To whom it may concern,

Your bot crawled my site today as shown below. Please notify your engineers, and I use the term loosely, that "Java/1.5.0_09" is not a valid bot name. Being that Amazon sells books on how to program Java, I'm sure you can find at least one book in your warehouse that will explain how to set the User Agent string when making web requests.
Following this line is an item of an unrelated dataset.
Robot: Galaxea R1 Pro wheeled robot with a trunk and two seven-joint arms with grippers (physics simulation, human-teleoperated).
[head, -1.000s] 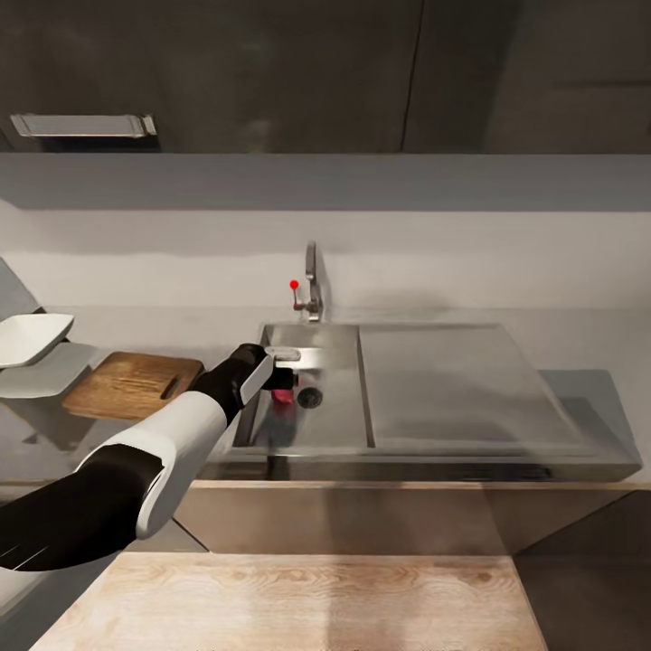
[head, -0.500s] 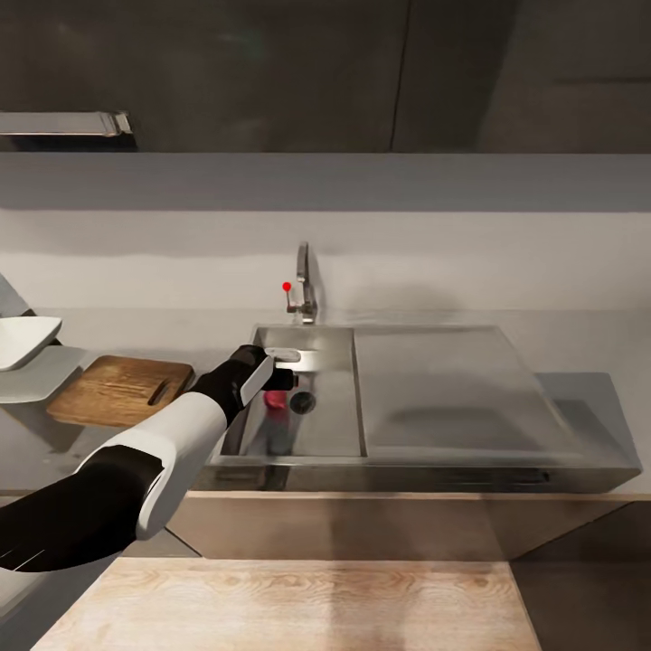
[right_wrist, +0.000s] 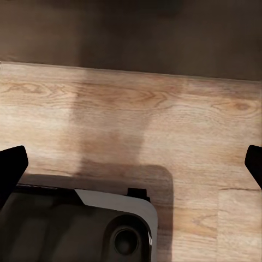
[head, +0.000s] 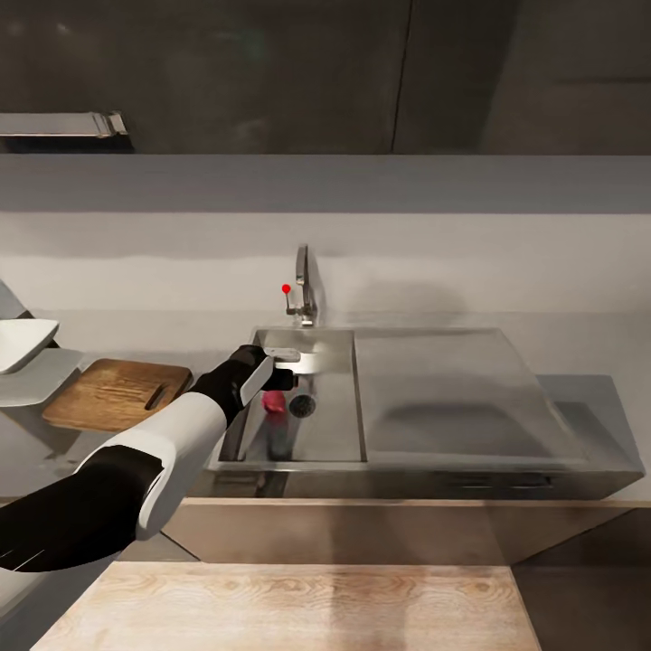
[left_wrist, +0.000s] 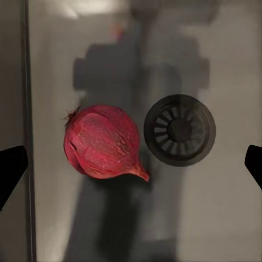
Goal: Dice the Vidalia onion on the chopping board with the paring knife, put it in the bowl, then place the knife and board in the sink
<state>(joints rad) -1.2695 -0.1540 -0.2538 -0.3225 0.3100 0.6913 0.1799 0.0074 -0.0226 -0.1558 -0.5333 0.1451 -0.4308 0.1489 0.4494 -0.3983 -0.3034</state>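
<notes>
I have the left gripper out over the sink, hanging above the basin near its left wall. In the left wrist view its fingertips sit at the two side edges, wide apart, nothing between them: jaws fully spread, empty. The Vidalia onion lies on the basin floor between the fingertips, closer to one of them, root tuft pointing one way and pointed tip the other. It rests just beside the round dark drain, apart from it by a narrow gap. In the head view the onion shows as a pinkish-red spot under the gripper, left of the drain. The chopping board lies on the countertop left of the sink, a small dark item on it near its right edge. The bowl stands further left. The right gripper points at a wooden floor, its tips spread wide, holding nothing.
</notes>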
Additionally, would honoring ROBOTS.TXT be too much to request or do you feel justified not checking the robots file since your programmers can't figure out how to tell us what your bot name is in the first place? [] "Java/1.5.0_09" [] "Java/1.5.0_09" [] "Java/1.5.0_09" [] "Java/1.5.0_09" [] "Java/1.5.0_09" [] "Java/1.5.0_09" [] "Java/1.5.0_09" [] "Java/1.5.0_09"
It makes me weep for the future when a big web conglomerate, one that has a name that is synonymous with buying things online, one that should know better, starts to slide down that slippery slope of being a bad netizen.

Get A. Clue

SiteAdvisor and ThePlanet Must Not Care

There were several hits my blog post about SiteAdvisor from Network Associates, that owns McAfee SiteAdvisor, yet nothing changed. Wouldn't you assume that after reading my posts about SiteAdvisor Green Lighting sites with the worms in them that someone would at least change the site status to protect people.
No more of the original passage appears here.